## Work task
Only the pictures should be left out; repeat the rest of the data exactly.

====== Source data

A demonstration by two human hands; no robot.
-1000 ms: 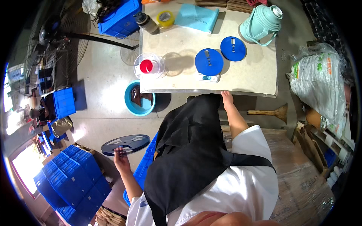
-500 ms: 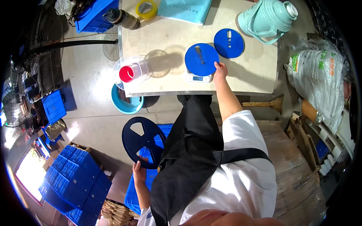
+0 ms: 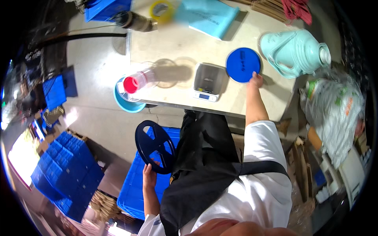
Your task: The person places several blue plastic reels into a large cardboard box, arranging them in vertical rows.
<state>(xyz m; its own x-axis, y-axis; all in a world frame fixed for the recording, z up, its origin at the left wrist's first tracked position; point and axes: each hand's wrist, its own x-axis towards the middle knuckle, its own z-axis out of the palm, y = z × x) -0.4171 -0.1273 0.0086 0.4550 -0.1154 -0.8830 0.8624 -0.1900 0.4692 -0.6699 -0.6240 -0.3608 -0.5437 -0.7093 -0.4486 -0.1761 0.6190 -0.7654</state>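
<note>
My left hand (image 3: 149, 176), low beside my leg, grips the rim of a dark blue reel flange (image 3: 167, 146), a round plate with large cutouts. Its face is tilted above a blue crate. At the right of the table, my right hand (image 3: 256, 80) pinches the near edge of a smaller blue disc (image 3: 238, 66) with small slots. The other blue disc is not visible; this one seems to cover it. Left of that hand stands a digital scale (image 3: 209, 80), its dark weighing plate bare and its display lit.
On the table (image 3: 177, 43) are a clear reel with a red core (image 3: 132, 84) at the left edge, a mint thermos jug (image 3: 293, 53), a light blue folder (image 3: 208, 17), yellow tape (image 3: 161, 11) and a dark bottle (image 3: 134, 21). A light blue basin (image 3: 128, 105) and stacked blue crates (image 3: 69, 173) stand lower left.
My right hand has carried the smaller disc from the scale rightward to where the other disc lay, uncovering the scale. My left hand still holds the reel flange, now tilted differently. The view has shifted.
</note>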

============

## Output of the exercise
A demonstration by two human hands; no robot.
-1000 ms: 
-500 ms: 
+0 ms: 
Your task: The person places several blue plastic reels into a large cardboard box, arranging them in vertical rows.
<state>(xyz m; its own x-axis, y-axis; all in a world frame fixed for the recording, z up, its origin at the left wrist's first tracked position; point and axes: each hand's wrist, its own x-axis towards the middle knuckle, its own z-axis out of the palm, y = z × x) -0.4171 -0.1273 0.0086 0.4550 -0.1154 -0.8830 0.8624 -0.1900 0.4692 -0.6699 -0.6240 -0.3608 -0.5437 -0.7093 -0.4486 -0.1761 0.6190 -0.7654</state>
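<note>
My left hand (image 3: 149, 176), low beside my leg, grips the rim of a dark blue reel flange (image 3: 167, 146), a round plate with large cutouts. Its face is tilted above a blue crate. At the right of the table, my right hand (image 3: 256, 80) pinches the near edge of a smaller blue disc (image 3: 238, 66) with small slots. The other blue disc is not visible; this one seems to cover it. Left of that hand stands a digital scale (image 3: 209, 80), its dark weighing plate bare and its display lit.
On the table (image 3: 177, 43) are a clear reel with a red core (image 3: 132, 84) at the left edge, a mint thermos jug (image 3: 293, 53), a light blue folder (image 3: 208, 17), yellow tape (image 3: 161, 11) and a dark bottle (image 3: 134, 21). A light blue basin (image 3: 128, 105) and stacked blue crates (image 3: 69, 173) stand lower left.
My right hand has carried the smaller disc from the scale rightward to where the other disc lay, uncovering the scale. My left hand still holds the reel flange, now tilted differently. The view has shifted.
</note>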

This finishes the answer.